> **Your assignment**
Using the listing below, copy exactly the lines from the one containing "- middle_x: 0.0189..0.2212" to the one containing "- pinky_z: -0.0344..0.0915", both lines included, and no others.

═══ Exercise data

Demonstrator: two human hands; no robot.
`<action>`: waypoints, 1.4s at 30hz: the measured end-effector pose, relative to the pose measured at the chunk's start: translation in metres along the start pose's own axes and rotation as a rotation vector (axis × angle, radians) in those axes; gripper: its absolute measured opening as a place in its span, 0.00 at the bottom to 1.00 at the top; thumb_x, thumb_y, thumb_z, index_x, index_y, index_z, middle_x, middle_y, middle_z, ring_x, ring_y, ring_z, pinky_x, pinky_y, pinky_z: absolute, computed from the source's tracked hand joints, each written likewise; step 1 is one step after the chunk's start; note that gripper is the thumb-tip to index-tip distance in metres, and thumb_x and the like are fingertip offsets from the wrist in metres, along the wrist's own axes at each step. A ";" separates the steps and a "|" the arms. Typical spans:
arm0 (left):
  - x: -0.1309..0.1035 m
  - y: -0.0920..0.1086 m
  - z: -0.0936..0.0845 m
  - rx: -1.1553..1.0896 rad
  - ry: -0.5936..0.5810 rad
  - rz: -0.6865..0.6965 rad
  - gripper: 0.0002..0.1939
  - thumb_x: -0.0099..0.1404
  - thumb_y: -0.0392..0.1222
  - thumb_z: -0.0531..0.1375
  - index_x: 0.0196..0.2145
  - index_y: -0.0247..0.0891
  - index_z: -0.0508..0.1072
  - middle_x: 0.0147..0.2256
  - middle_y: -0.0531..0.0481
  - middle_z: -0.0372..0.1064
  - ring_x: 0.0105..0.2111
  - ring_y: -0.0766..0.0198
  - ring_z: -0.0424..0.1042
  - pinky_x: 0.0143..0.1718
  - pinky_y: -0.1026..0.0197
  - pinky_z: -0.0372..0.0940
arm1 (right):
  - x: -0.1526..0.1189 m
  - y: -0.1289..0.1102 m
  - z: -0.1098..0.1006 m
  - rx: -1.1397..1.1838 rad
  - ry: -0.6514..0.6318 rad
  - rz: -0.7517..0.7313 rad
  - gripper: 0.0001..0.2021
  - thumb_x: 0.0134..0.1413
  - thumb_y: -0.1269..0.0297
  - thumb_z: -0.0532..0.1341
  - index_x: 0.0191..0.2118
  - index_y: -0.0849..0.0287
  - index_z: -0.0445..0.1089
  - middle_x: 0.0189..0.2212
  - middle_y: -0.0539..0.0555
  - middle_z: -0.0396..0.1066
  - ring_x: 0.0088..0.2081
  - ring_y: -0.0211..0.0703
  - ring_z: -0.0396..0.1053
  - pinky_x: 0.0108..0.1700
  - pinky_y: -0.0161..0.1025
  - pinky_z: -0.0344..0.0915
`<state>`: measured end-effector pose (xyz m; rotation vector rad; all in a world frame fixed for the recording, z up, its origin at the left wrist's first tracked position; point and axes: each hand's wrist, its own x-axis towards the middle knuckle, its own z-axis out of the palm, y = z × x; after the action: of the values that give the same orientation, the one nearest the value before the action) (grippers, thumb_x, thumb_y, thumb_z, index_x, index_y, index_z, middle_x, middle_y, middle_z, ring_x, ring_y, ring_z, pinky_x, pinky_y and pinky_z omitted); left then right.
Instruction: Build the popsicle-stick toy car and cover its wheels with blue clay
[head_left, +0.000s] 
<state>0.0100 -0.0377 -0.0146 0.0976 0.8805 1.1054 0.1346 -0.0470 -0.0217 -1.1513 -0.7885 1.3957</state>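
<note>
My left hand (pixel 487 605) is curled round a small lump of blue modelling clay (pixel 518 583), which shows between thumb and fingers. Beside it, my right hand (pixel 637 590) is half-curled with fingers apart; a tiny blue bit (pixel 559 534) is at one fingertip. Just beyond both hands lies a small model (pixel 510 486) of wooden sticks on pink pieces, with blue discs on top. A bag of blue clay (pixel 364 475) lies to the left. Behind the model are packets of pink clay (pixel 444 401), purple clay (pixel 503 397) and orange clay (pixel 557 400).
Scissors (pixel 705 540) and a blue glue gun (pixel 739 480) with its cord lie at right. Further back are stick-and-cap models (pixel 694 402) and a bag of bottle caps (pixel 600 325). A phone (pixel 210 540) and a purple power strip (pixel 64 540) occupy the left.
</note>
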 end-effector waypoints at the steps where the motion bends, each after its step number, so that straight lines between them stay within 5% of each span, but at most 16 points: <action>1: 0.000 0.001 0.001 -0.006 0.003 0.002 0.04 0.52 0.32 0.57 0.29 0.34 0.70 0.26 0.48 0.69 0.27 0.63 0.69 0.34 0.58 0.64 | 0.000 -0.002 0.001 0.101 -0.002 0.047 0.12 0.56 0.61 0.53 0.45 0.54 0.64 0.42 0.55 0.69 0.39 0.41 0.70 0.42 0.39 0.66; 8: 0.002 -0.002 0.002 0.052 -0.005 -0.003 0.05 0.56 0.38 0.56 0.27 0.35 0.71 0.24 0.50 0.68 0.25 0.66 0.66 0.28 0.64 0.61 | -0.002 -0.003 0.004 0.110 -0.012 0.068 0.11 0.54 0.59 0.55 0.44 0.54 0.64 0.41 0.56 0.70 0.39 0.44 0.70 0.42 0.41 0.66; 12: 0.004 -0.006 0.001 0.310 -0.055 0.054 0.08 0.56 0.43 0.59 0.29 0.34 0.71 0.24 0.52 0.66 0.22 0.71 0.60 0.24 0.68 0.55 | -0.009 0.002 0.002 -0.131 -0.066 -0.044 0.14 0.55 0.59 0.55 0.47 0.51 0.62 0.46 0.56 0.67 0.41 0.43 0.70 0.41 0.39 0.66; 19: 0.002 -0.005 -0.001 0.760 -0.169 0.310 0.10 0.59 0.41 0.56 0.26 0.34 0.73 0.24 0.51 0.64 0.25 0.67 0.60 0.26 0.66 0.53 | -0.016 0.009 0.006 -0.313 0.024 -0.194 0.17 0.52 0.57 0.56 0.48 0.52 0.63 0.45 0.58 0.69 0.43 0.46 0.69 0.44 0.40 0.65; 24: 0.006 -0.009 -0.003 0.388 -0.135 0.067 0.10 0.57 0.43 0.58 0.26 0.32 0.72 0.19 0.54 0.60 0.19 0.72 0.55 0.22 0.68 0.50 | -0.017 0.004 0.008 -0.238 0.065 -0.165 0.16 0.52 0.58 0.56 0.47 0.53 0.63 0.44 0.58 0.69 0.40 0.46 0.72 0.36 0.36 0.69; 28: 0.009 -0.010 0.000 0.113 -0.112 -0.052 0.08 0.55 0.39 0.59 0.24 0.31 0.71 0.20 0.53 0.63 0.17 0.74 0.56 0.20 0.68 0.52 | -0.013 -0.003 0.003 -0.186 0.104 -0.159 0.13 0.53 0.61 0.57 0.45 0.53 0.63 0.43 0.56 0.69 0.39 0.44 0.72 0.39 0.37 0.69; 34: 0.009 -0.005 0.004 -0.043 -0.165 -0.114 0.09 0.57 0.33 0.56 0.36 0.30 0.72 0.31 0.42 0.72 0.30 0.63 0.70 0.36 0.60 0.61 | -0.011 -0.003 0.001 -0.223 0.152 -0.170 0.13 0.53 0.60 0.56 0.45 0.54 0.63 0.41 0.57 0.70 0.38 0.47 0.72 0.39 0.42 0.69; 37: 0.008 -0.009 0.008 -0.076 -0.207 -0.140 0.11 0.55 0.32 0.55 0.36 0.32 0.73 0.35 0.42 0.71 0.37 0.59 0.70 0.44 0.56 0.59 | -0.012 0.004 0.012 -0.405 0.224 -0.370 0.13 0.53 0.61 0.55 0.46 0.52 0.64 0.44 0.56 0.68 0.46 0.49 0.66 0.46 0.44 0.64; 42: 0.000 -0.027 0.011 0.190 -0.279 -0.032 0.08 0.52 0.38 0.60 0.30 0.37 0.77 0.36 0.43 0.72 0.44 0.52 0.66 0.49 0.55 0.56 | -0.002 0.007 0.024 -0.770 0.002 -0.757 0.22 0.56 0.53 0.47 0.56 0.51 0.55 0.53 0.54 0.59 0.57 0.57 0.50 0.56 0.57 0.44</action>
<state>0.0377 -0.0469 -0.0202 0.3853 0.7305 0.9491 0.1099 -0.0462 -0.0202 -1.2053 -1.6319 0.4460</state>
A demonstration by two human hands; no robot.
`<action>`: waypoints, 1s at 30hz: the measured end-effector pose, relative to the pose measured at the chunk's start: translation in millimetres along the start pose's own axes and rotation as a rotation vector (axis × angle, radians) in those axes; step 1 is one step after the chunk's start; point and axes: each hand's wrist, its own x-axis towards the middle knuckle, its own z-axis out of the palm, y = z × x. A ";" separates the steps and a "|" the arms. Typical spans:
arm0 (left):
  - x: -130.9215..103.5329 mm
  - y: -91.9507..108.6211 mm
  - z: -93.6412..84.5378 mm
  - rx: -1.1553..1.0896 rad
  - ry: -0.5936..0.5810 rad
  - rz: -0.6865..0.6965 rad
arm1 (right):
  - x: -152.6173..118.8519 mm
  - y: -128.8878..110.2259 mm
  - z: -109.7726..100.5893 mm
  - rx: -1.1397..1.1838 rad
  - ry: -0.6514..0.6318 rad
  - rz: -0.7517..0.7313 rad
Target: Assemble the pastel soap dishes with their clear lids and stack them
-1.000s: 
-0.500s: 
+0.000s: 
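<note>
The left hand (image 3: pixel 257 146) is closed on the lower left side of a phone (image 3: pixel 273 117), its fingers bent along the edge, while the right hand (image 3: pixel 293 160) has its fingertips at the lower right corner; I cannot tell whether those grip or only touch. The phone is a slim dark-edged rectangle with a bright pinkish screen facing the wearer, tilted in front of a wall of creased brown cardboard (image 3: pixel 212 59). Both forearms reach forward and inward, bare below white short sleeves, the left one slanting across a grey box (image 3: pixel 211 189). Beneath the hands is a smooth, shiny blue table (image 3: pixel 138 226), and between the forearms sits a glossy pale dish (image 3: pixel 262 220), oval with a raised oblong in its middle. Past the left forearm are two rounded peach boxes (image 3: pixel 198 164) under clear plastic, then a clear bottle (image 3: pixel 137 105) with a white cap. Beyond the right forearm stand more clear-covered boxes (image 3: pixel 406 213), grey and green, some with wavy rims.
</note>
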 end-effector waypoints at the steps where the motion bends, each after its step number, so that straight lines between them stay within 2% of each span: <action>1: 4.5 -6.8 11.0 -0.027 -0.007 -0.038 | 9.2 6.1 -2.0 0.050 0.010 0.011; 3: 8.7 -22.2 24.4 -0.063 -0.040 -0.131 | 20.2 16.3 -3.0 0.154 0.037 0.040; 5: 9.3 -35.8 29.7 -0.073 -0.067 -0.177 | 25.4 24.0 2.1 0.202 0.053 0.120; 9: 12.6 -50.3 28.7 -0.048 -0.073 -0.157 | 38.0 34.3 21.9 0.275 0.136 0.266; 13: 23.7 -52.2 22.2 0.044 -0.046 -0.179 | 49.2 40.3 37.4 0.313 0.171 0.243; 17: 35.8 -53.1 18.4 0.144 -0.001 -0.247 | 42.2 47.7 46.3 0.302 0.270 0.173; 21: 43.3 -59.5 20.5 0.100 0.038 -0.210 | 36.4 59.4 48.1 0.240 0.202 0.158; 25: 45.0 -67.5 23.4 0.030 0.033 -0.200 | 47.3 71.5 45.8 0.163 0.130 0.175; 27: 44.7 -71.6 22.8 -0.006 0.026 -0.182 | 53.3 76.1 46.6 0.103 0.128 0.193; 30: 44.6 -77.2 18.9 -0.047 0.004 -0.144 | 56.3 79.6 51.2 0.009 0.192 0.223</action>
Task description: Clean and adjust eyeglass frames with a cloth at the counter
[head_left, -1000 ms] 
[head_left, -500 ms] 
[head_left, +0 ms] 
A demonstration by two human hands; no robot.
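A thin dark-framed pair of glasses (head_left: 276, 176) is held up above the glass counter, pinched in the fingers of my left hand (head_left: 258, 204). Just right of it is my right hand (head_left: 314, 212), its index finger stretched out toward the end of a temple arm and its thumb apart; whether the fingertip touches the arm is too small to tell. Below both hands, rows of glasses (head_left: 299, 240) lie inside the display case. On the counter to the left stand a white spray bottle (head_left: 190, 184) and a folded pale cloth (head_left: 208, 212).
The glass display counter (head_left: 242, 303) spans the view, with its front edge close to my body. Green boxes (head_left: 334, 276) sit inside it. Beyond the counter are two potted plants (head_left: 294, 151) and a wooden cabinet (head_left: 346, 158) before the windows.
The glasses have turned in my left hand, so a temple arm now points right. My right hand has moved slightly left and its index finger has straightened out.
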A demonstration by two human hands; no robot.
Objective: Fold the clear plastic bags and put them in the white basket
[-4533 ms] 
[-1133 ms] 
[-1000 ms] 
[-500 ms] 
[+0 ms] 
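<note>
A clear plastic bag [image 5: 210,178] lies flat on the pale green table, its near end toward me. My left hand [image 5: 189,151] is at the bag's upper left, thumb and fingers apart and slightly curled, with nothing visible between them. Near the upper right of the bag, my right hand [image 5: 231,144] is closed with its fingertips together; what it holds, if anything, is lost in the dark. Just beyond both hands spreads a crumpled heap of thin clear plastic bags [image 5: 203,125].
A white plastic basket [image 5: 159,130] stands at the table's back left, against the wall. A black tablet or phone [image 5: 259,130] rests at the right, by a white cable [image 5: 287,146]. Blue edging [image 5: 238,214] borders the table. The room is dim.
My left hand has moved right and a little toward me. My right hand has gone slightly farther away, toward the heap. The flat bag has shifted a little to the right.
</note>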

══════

> **Written response**
  - middle_x: 0.0189..0.2212
  - middle_y: -0.0539..0.0555
  - middle_z: -0.0396..0.1066
  - ring_x: 0.0088..0.2081
  - ring_y: -0.0211..0.0703
  - ring_z: -0.0396..0.1053
  - pinky_x: 0.0108..0.1700
  - pinky_y: -0.0161..0.1025
  - pinky_z: -0.0344..0.0915

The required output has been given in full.